In Coleville Road, Notting Hill, one afternoon in 1964, I saw smoke rising from a basement window of Regency houses across the garden. There was no crackling or noise, in fact although only fifty yards away it was almost noiseless (like in the Manor), only scarlet tongues of flame seen in the windows. There was silence for a minute or two and then a thud and raging flame moved up to the ground floor, then another minute or two, and another thud and it was in the first floor now an inferno and again a moment of waiting and a burst into the second floor, like a mechanical opening of the subsequent fire-proof gates and after the last quiet thud, onto top floor and flames surging through the roof - the walls and windows intact while the house was collapsing inside them. A man was climbing up on a rainwater pipe to rescue, but he fell back, and his wife and child died in the flames. This stark image was in my mind, when one day I was caught on fourth floor of a house in Rue Saint Severin in Paris - with young family. The fire raged from ground level, with smoke and howling sound forcing through the door of a single staircase turning it into an inferno. At five in the morning, all telephone wires already gone, the time was short and the lady above wanted to jump, while we started to tie sheets to make a rope, but the brigade arrived in time, with a ridiculous diminutive fire engine because the streets are so narrow there. But fire fighters were big and fought bravely their way up the burning staircase, dressed like Martian invaders, to save us all.

Yet another fire burnt in my home in Fulham last year, sweeping two floors and again the brave and skilful fire brigade came in time and all was saved.

Even today, a world away, in the Malaysian Borneo, forest fires are burning so fiercely that smoke travels across the island and the sea and passengers arriving at Miri Airport have to muffle and cover their faces to save themselves from polluted smoke - another people sharing the universal experience, like we did in Leszczyn today. There is a focus in the magic of a fire, like that of Pompeii, or one which we have known ourselves, offering us the richness of a common link with all men.


Yassir Arafat has a day or two ago, visited the house in Amsterdam where Anna Frank hid from the Nazis and said: “A sad story, a very sad story”. Israel is moving its forces out of Lebanon. Perhaps, this conflagration is coming to an end soon, and the death of Rabin was not in vain. Only the sum of concrete events in time and space, the experience of actual men and women, alone contains the truth, and the material out of which, genuine answers can be constructed - today...

=  The first international survey of plant diversity has found that at least one in every known plant species on Earth is threatened with extinction or nearly extinct.

=  French people are increasingly following US eating habits.
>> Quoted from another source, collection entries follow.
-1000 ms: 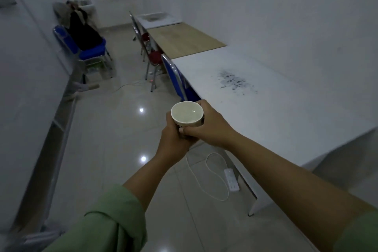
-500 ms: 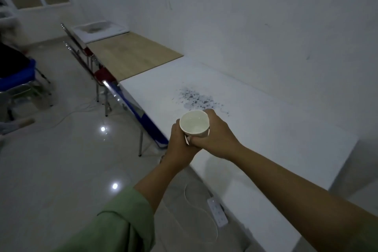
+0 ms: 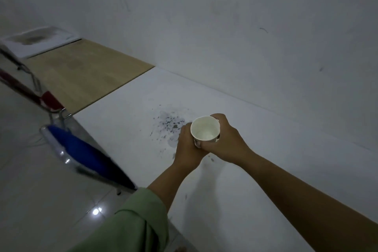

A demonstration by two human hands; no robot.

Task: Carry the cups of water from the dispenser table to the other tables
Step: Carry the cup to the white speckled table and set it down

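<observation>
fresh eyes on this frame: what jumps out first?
A white paper cup, held upright in both hands, left hand and right hand, over the middle of a white table. Just left of the cup, a patch of dark grey specks mars the tabletop. At the table's left edge stands a blue chair.

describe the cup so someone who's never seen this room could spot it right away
Start at the long white table against the wall, next to a wooden-topped table. Over it, by a patch of dark grey specks, the left hand and right hand clasp a small white cup. It is the only cup in view, open top facing up.
</observation>
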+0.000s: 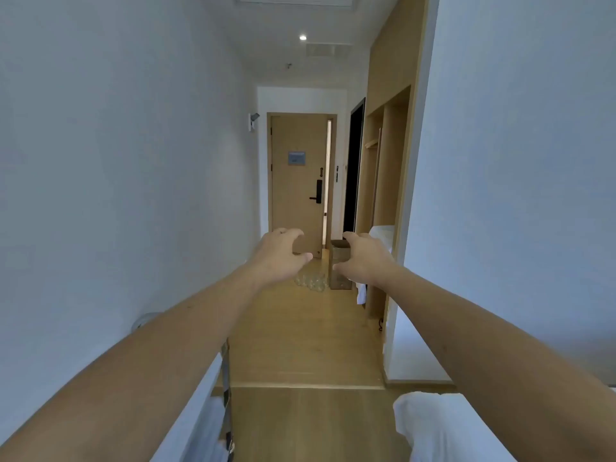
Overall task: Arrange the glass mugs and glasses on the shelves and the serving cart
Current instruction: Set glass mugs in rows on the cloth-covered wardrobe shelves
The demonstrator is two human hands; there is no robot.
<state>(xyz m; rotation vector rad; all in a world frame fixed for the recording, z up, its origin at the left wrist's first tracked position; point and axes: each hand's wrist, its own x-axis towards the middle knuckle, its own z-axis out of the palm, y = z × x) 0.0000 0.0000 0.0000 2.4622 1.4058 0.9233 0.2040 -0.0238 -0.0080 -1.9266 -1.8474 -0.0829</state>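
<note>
From the long wood-floored hallway point(300, 328), nothing looks arranged yet: the cluster of clear glass mugs and glasses point(311, 281) sits on the floor by the tan cardboard box point(340, 265), far ahead; my left hand point(280, 255) and right hand point(365, 258) reach out, fingers loosely curved, holding nothing

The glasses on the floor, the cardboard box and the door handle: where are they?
Glasses point(311, 282): head view, middle of the cluster on the floor.
Cardboard box point(340, 278): head view, its front face below the hand.
Door handle point(315, 197): head view, on the dark lever.
</note>
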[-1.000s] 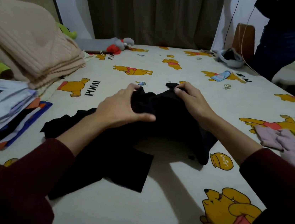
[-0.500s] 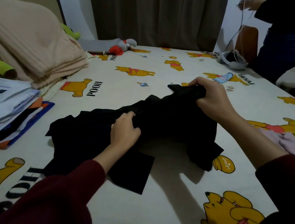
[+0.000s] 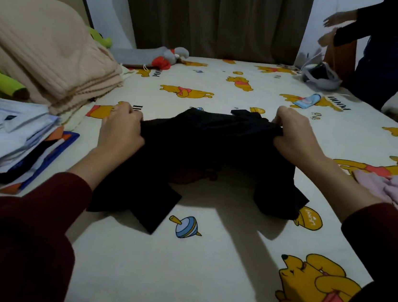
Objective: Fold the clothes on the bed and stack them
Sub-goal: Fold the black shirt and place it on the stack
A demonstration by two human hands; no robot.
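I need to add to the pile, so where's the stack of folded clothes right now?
In the head view the stack of folded clothes sits at the bed's left edge, below the beige blanket and left of the left hand.

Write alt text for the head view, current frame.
Both hands, left and right, grip a black garment and hold it stretched between them over a cartoon-bear bedsheet. A stack of folded clothes lies to the left, a pink garment to the right.
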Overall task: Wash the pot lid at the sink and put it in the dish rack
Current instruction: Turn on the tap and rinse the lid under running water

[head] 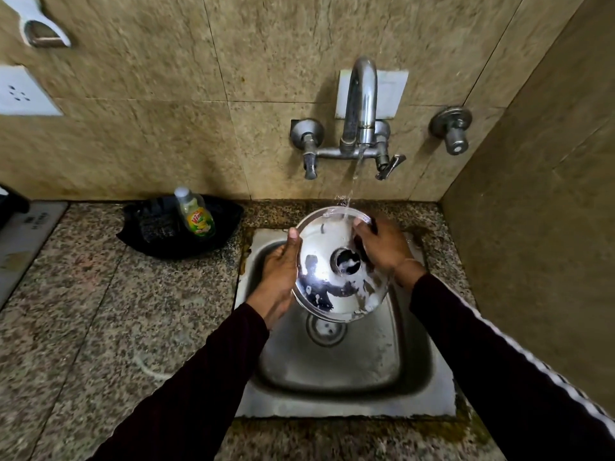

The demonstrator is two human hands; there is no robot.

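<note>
A shiny steel pot lid (327, 261) is tilted over the steel sink (336, 364), its inner side facing me, with soap foam near its centre and lower edge. My left hand (279, 277) grips the lid's left rim. My right hand (382, 249) lies on the lid's right side, fingers curled over something dark that I cannot make out. Water runs from the wall tap (361, 108) onto the lid's top edge. No dish rack is in view.
A dish soap bottle (196, 214) stands in a black tray (166, 234) with a dark scrubber on the granite counter (100, 311) left of the sink. Tiled walls close in behind and on the right. A separate valve (452, 129) sticks out of the wall.
</note>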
More than one tenth of the population is overweight or obese.

=  Iraq is concealing the scope of its biological weapons, but has provided information on its nuclear programme.

=  Wall Street regulators yesterday announced that the Dow Jones Industrial Average would be allowed to plummet by 10 % before stock markets would be halted.

=  A ten day strike at Rudna, the largest mine in Polandʼs KGHM combine, accounting for 3.5 % of world copper output, ended today with Solidarity failure.

=  Malaysia has said that the state oil company Petronas will continue to invest in Iran and Libya despite the threat of US sanctions.

=  The prosecutorial staff of Kenneth Starr are understood to be compiling a report on possibly impeachable offences by President Bill Clinton.

=  The Bosnian wartime leader and indicted war crim- inal Radovan Karadzic appears to have fled his mountain stronghold and may have gone into hiding.

=  Indonesia and IMF said Wednesday that they agreed on the third plan in six months to rescue the economy of the worldʼs fourth most populated nation.

... they are often unrelated, even contradictory and connected, if at all, only in some de-facto way, which relates to all people, through a sense of dread, yesterday, today or tomorrow. We share the fears and the joys not as individuals, but in the context of human experience as a whole.